Indian comic book artist/creator (1967–2021)

Dheeraj Verma (22 October 1967 – 7 June 2021) was an Indian comic book artist and creator. He is often credited with being the first Indian to enter the US comics industry.

== Early life ==

Dheeraj Verma was born on 22 October 1967, in Delhi, India. He attended school at N P Boys Sr Secondary School and graduated from Pannalal Girdharlal Dayanand Anglo Vedic College, University of Delhi in 1991. Dheeraj spent his life in the heart of the capital, Connaught Place. As an aspiring artist he started drawing "The Phantom, Batman and Superman" in his 3rd grade. He was quite impressed with "The Phantom and Flash Gordon" which became his inspiration to draw.

== Career ==
Verma started his career as an illustrator in the Indian comic industry in 1991 with the New Delhi-based publishers Parampara Comics and Fort Comics. He was noticed by the industry with Divaystro Ka Raja, Ajoobey (Parampara Comics) and garnered more attention from the Indian comics industry with the comics Jangaroo (Fort Comics). Later, in December 1993, he moved on to Raj Comics, the leading Indian comic company of the time. There he created his famous one-of-a-kind wolfman character Bheriya. Bheriya (wolfman) represents Verma’s immense love and dedication towards wild life and nature, which have always been the strongest aspects of his lifestyle. His debut issue in Raj Comics was Bheria Aya in 1994. He also wrote as well as illustrated its initial issues which were a huge hit such as Wolfano, Grahano, Lazy, Tilangey and many more. He worked on almost all the major Raj comics characters as an artist. His best selling comics were from the 90’s, and all of them were drawn by him. He also worked on covers, posters, trading cards, pin-ups, and other promotional merchandising for Raj comics. Verma was the first artist to introduce digital coloring to the Indian comic industry in 1996 on Parmanus cover and then Bheria's Digest. He worked with Raj comics until April 2000. He joined a gaming company Escosoft Tech. (Division of Escort) as a senior visualizer and worked there for three years until June 2003.
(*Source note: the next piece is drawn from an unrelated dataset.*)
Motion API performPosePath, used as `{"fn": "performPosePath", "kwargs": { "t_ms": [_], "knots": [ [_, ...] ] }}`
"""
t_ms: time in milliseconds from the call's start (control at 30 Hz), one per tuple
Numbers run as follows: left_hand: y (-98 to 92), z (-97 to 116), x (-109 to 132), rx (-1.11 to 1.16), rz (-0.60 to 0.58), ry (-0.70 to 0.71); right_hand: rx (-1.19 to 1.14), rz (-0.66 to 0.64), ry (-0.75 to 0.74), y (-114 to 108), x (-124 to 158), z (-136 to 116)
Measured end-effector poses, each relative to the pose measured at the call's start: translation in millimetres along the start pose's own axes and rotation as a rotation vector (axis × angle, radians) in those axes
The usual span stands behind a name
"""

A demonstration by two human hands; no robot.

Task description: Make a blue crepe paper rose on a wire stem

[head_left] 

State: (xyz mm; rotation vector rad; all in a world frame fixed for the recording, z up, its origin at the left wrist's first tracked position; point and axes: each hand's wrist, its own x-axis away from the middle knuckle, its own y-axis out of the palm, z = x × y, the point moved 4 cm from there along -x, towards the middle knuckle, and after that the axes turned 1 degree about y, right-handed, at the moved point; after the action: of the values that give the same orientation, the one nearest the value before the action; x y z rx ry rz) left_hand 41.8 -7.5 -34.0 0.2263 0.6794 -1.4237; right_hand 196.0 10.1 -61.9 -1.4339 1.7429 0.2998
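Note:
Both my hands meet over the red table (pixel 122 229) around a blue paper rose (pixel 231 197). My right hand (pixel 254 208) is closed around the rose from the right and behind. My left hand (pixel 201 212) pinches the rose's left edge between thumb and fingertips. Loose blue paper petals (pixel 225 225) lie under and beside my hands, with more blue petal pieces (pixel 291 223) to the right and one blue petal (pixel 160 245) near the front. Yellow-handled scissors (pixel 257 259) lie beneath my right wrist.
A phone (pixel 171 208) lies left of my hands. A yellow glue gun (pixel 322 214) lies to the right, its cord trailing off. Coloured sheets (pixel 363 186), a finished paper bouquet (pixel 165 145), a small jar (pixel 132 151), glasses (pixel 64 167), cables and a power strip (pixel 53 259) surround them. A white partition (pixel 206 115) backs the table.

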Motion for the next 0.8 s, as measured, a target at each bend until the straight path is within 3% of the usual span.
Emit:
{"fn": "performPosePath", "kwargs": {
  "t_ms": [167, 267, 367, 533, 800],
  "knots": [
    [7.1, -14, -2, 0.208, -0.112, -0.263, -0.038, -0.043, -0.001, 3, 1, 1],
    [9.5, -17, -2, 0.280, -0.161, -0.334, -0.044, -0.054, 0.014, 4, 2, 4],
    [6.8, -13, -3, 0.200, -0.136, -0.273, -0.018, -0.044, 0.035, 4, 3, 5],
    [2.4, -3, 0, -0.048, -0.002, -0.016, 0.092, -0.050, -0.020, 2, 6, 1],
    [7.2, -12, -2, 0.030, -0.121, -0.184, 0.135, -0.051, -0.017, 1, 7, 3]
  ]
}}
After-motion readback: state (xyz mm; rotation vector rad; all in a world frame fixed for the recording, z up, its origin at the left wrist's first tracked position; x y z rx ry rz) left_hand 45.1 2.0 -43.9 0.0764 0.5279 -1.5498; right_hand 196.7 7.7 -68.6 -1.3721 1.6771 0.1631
In 2004, he got his big break in the American comic industry with Avatar Press where he worked as an artist for writer Joe R. Lansdale on By Bizarre Hands. His biggest series with Avatar was Escape of the Living Dead, Plague of the Living Dead, Yuggoth Creatures, Nightmare on Elm Street, and Night of the Living Dead. He also worked on Dynamite’s The Complete Dracula series written by Alan Moore’s daughter Leah Moore. He also did cover art for Marvel Comics's invincible Iron Man. He worked on Transformers' series published by IDW Publications. His first series for IDW Transformers: Fall Of Cybertron was a superhit series on ComiXology, which was launched in August 2012. After this series he worked on Transformers: Robots in Disguise # 19 in July 2013 and it entered in Top 300 comics.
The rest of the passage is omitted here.